Ya existe un sitio en la web, donde se anuncia la venta de casas a precios de hasta cerca de un millón de pesos convertibles. Pero por ahora no existe todavía un mercado inmobiliario como tal administrado por manos privadas. En este sentido, lo único son las inmobiliarias estatales que venden y alquilan a extranjeros residentes en el país.

Otro aspecto importante para el año que viene, será el desarrollo de los créditos y micro-créditos bancarios que a partir de diciembre del año en curso los 346 mil trabajadores por cuenta propia podrán pedir al banco. Esto traerá la necesidad para los propietarios de negocios privados de saber administrar cuentas o tarjetas de crédito y de débito. Un tema realmente nuevo para los cubanos acostumbrados a pagar al contado y en efectivo.

Sin dejar de tener en cuenta todo lo anterior, está todavía el problema del abastecimiento de alimentos a la población. La cuestión del mercado alimentario no se resuelve todavía a causa de las dificultades de los productores para vender sus productos directamente al cliente sin necesidad de intermediarios que encarezcan la mercancía.

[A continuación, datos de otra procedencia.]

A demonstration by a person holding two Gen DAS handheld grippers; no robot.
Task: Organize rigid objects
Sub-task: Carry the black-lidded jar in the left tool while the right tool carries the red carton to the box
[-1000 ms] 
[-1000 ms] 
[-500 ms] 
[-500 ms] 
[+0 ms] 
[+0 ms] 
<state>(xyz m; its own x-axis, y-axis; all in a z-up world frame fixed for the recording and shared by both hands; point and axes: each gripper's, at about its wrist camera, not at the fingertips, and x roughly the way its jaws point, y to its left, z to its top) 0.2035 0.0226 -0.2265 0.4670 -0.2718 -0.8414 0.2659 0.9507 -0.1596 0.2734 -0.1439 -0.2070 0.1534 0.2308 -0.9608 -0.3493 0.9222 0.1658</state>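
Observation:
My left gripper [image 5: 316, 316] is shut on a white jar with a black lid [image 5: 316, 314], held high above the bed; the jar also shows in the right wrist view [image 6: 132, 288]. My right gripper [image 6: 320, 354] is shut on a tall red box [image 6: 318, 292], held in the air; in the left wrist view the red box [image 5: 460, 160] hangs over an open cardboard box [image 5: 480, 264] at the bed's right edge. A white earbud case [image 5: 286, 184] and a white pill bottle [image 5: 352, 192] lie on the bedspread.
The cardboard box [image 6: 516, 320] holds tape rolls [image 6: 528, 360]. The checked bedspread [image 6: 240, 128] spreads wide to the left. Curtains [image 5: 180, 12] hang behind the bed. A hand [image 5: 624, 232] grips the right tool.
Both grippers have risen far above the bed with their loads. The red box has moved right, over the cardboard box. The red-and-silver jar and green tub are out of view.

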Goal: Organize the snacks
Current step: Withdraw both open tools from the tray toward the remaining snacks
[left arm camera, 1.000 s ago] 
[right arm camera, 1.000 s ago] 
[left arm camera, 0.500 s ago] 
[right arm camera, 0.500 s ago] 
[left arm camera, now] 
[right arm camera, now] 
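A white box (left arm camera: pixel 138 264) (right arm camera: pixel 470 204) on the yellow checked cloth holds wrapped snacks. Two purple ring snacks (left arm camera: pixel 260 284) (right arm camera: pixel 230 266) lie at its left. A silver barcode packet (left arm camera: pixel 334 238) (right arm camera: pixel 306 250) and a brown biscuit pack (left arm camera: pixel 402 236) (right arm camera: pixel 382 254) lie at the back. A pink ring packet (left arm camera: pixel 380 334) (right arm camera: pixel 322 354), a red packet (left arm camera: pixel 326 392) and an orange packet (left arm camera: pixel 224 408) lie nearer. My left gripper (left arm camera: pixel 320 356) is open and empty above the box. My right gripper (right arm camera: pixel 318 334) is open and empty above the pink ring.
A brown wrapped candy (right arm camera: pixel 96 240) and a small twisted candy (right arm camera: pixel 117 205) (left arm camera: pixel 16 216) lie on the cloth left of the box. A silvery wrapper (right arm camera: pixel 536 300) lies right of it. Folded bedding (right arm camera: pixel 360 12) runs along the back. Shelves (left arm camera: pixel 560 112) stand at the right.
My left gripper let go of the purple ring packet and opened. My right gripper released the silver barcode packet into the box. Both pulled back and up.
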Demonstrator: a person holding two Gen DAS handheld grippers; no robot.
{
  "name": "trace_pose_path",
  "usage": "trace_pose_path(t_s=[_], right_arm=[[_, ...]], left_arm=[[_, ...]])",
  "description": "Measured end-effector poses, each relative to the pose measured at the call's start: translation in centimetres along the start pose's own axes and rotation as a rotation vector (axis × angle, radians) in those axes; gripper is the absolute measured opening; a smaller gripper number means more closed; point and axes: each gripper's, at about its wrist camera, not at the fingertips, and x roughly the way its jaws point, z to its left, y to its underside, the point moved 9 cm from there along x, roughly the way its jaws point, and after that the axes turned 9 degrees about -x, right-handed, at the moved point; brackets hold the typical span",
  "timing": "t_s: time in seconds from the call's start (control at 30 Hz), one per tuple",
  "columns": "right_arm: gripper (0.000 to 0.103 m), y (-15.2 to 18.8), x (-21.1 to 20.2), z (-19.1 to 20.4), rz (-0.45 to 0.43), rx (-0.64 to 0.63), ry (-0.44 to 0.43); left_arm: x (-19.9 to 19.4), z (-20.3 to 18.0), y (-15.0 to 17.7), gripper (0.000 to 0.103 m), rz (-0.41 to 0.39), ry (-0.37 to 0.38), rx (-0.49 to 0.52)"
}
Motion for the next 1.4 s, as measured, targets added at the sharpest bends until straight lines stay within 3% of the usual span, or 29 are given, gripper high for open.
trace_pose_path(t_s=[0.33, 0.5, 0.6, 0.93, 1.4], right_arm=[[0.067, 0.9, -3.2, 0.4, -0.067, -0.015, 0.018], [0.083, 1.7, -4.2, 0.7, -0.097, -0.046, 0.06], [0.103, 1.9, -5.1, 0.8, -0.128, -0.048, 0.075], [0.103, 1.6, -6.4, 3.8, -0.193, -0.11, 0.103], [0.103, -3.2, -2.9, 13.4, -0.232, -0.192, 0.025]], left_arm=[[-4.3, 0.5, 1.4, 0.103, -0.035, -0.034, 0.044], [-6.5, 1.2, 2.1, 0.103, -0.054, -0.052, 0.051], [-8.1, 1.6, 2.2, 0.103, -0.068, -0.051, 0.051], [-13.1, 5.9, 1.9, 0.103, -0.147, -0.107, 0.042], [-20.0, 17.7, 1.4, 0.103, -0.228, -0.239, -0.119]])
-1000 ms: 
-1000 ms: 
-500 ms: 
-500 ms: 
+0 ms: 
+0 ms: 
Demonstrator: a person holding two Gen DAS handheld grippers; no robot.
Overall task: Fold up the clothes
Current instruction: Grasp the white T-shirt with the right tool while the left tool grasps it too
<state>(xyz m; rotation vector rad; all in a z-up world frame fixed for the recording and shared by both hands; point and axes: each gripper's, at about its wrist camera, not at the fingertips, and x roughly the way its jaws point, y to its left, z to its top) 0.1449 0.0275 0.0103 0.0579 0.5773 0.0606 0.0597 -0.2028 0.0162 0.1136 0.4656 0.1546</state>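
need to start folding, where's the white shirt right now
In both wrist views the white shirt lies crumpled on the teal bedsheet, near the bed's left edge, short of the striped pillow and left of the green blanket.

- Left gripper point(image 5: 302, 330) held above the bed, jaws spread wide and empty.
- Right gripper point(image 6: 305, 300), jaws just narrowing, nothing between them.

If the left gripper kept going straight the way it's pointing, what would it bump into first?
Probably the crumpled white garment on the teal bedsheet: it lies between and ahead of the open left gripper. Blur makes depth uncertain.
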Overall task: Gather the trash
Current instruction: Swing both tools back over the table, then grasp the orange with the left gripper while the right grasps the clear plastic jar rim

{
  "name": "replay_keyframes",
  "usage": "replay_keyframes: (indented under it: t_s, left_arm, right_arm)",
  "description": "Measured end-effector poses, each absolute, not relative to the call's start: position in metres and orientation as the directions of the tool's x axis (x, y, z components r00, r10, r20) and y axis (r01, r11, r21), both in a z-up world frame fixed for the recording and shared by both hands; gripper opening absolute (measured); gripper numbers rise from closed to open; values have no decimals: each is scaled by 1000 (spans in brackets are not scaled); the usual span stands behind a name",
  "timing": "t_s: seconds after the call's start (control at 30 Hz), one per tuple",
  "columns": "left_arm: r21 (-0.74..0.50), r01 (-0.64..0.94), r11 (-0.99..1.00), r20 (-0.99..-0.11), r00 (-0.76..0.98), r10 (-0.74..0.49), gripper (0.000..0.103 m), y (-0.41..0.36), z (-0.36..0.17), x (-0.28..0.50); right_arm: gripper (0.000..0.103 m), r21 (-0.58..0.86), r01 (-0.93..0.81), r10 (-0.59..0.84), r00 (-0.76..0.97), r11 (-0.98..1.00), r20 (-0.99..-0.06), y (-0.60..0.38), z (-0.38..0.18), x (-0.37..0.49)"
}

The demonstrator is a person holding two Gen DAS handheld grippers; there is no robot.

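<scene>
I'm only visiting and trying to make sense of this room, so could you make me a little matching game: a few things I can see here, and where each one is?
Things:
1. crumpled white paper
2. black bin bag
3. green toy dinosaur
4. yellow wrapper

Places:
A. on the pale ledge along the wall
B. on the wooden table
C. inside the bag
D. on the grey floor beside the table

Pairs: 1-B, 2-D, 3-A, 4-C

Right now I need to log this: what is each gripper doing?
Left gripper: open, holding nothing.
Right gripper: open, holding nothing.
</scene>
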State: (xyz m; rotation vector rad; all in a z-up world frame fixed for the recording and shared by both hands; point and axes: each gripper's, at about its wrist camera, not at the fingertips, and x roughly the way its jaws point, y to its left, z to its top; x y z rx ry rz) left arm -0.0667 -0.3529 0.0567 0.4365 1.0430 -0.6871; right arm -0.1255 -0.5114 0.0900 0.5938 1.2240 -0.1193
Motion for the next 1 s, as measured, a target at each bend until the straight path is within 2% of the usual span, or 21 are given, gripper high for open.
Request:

Los altos precios de los productos alimenticios obedece también a la búsqueda de una equivalencia entre los precios de los productos y artículos industriales vendidos en el sector de comercio estatal y a los altos impuestos con que el Estado sanciona la venta en el mercado libre.

Mientras tal tema no se solucione, la población no verá una mejora en la microeconomía familiar. Porque insisto en que el nudo del problema no está solamente en la variedad del abastecimiento de los productos alimenticios, sino en los altos precios de los productos.

A pesar de los cerca de cien mil granjeros usufructuarios de unas tres millones de hectáreas concedidas por el gobierno para su explotación agrícola, lo que haría falta en realidad es que esas tierras pasaran a ser propiedad de los que la trabajan, aunque sea bajo formas de pago a créditos u otra variante.

Hay especialistas económicos que sugieren un aumento de los salarios, pero vinculan este aumento con la necesidad de un incremento de la productividad económica. Lo que me resulta parecido a la discusión sobre quien va primero, si el huevo o la gallina y viceversa.

Con el fin de no extender mucho estas líneas, solamente aludo a un tema social que tiene relevancia pero ha pasado a otro plano de interés y es el de las nacionalizaciones españolas. Según lo expresado por funcionarios de la embajada española en La Habana, calculan que tendrán en proceso unos cien mil expedientes de nacionalización. En tanto, hasta octubre pasado, la cifra de ciudadanos españoles en Cuba asciende a 88 mil.

Y es importante este dato en relación con el flamante gobierno del Partido Popular español encabezado por Mariano Rajoy, que traerá posiblemente algunas variantes en la política española hacia el gobierno cubano. Como dato curioso, está la carta de felicitación dirigida al recién electo mandatario español que reunió excepcionalmente casi ochocientas firmas de cubanos a título personal.